▶ REQUIREMENT
Write the data out in full and word for word. Do not include images.

▶ MATERIAL PROVIDED
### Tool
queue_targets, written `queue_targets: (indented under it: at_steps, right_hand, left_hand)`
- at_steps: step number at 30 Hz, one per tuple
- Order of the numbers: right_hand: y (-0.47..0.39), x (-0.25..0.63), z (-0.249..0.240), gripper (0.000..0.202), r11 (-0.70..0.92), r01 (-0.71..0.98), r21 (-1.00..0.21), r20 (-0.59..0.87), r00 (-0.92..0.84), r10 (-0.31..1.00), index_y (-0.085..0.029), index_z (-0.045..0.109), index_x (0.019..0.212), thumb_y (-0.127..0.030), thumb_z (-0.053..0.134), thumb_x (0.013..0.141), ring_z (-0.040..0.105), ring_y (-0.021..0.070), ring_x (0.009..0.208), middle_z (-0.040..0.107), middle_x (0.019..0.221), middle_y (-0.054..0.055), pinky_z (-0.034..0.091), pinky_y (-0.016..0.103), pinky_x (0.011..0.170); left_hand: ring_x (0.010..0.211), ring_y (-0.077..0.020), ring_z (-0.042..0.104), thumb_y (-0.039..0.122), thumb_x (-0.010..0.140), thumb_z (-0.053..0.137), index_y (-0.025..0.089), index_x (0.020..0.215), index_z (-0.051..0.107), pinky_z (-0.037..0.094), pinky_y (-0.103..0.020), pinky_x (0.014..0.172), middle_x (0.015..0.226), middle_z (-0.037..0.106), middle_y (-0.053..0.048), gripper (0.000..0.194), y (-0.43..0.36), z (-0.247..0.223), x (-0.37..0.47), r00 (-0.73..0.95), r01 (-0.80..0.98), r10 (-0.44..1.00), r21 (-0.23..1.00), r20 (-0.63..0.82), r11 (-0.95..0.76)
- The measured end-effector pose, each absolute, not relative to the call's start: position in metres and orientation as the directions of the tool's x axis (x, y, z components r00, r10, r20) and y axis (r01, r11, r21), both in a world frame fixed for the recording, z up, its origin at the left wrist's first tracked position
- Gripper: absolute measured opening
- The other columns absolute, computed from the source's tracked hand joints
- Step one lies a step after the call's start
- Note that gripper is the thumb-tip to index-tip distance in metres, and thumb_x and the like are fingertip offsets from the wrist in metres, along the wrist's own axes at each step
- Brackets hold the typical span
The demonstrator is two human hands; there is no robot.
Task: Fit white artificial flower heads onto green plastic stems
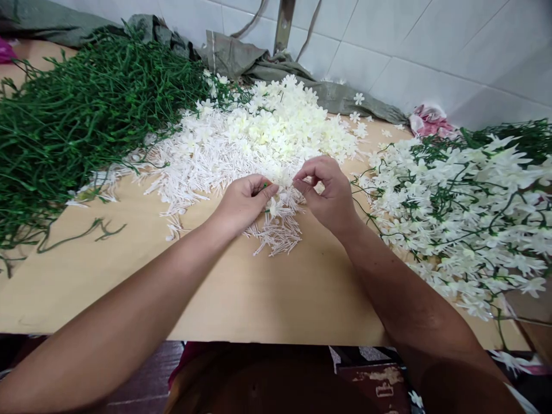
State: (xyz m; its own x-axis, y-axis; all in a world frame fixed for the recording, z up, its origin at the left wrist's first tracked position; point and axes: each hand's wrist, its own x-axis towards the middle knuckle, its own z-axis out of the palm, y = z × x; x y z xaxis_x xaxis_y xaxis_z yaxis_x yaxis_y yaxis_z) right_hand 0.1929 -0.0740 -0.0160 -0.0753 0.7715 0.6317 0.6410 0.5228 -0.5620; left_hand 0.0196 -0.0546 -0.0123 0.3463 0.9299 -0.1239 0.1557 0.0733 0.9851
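Note:
My left hand (250,198) is closed in a pinch above the middle of the table. A bit of green shows between its thumb and fingers, apparently part of an artificial flower stem, with a white blossom (273,207) just below. My right hand (323,190) faces it a short way to the right, thumb and forefinger pressed together; whatever lies between them is too small to make out. Beneath and beyond both hands spreads a heap of thin white plastic stamens (202,155). Loose white petal pieces (284,123) with yellowish centres are piled on its far side.
A large mound of green plastic stems (99,103) covers the left side. Flowering white sprays (466,213) lie heaped on the right. Grey-green cloth (345,98) runs along the tiled wall (401,40) behind the tan tabletop (276,299). A pink-and-white bundle (431,122) rests at back right.

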Motion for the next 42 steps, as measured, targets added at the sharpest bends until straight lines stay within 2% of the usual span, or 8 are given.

▶ RESPONSE AREA
### Tool
queue_targets, written `queue_targets: (indented under it: at_steps, right_hand, left_hand)`
- at_steps: step number at 30 Hz, one per tuple
- Order of the numbers: right_hand: y (-0.47..0.39), x (-0.25..0.63), z (-0.249..0.240), gripper (0.000..0.202), r11 (-0.70..0.92), r01 (-0.71..0.98), r21 (-1.00..0.21), r20 (-0.59..0.87), r00 (-0.92..0.84), r10 (-0.31..1.00), index_y (-0.085..0.029), index_z (-0.045..0.109), index_x (0.019..0.212), thumb_y (-0.127..0.030), thumb_z (-0.053..0.134), thumb_x (0.013..0.141), ring_z (-0.040..0.105), ring_y (-0.021..0.070), ring_x (0.009..0.208), middle_z (-0.040..0.107), middle_x (0.019..0.221), middle_y (-0.054..0.055), pinky_z (-0.034..0.091), pinky_y (-0.016..0.103), pinky_x (0.011..0.170); left_hand: ring_x (0.010..0.211), ring_y (-0.077..0.020), ring_z (-0.042..0.104), thumb_y (-0.039..0.122), thumb_x (-0.010..0.140), thumb_z (-0.053..0.137), index_y (-0.025..0.089), index_x (0.020..0.215), index_z (-0.051..0.107), pinky_z (-0.037..0.094), pinky_y (-0.103..0.020), pinky_x (0.014..0.172), middle_x (0.015..0.226), middle_z (-0.037..0.106), middle_y (-0.053..0.048), gripper (0.000..0.194), y (-0.43..0.36), z (-0.247..0.223), x (-0.37..0.47), r00 (-0.73..0.95), r01 (-0.80..0.98), r10 (-0.44..1.00), r21 (-0.23..1.00), r20 (-0.63..0.82), r11 (-0.95..0.76)
- The measured end-effector pose, each absolute, not relative to the call's start: position in metres and orientation as the directions of the tool's x axis (x, y, z components r00, r10, r20) and y axis (r01, r11, r21), both in a world frame fixed for the recording, z up, its origin at the left wrist's first tracked position
- Gripper: absolute measured opening
- The other columns absolute, computed from the source's tracked hand joints
- Step one lies a step after the call's start
- Note that gripper is the thumb-tip to index-tip distance in metres, and thumb_x and the like are fingertip offsets from the wrist in metres, along the wrist's own axes at each step
- Brackets hold the typical span
The demonstrator is two human hands; there is no robot.
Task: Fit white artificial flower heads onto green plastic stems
State: (xyz m; its own x-axis, y-axis; all in a world frame fixed for the recording, z up, its origin at the left wrist's first tracked position; point and axes: each hand's wrist, its own x-axis towards the middle knuckle, its own z-axis out of the palm, y = z × x; x y z xaxis_x xaxis_y xaxis_z yaxis_x yaxis_y yaxis_z) right_hand 0.1929 -0.0740 -0.0160 -0.0753 0.7715 0.6317 0.6410 0.5228 -0.5620; left_hand 0.0196 -0.0546 -0.0123 0.3463 0.9299 -0.1239 0.1557 0.0733 0.9851
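Note:
My left hand (250,198) is closed in a pinch above the middle of the table. A bit of green shows between its thumb and fingers, apparently part of an artificial flower stem, with a white blossom (273,207) just below. My right hand (323,190) faces it a short way to the right, thumb and forefinger pressed together; whatever lies between them is too small to make out. Beneath and beyond both hands spreads a heap of thin white plastic stamens (202,155). Loose white petal pieces (284,123) with yellowish centres are piled on its far side.
A large mound of green plastic stems (99,103) covers the left side. Flowering white sprays (466,213) lie heaped on the right. Grey-green cloth (345,98) runs along the tiled wall (401,40) behind the tan tabletop (276,299). A pink-and-white bundle (431,122) rests at back right.
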
Motion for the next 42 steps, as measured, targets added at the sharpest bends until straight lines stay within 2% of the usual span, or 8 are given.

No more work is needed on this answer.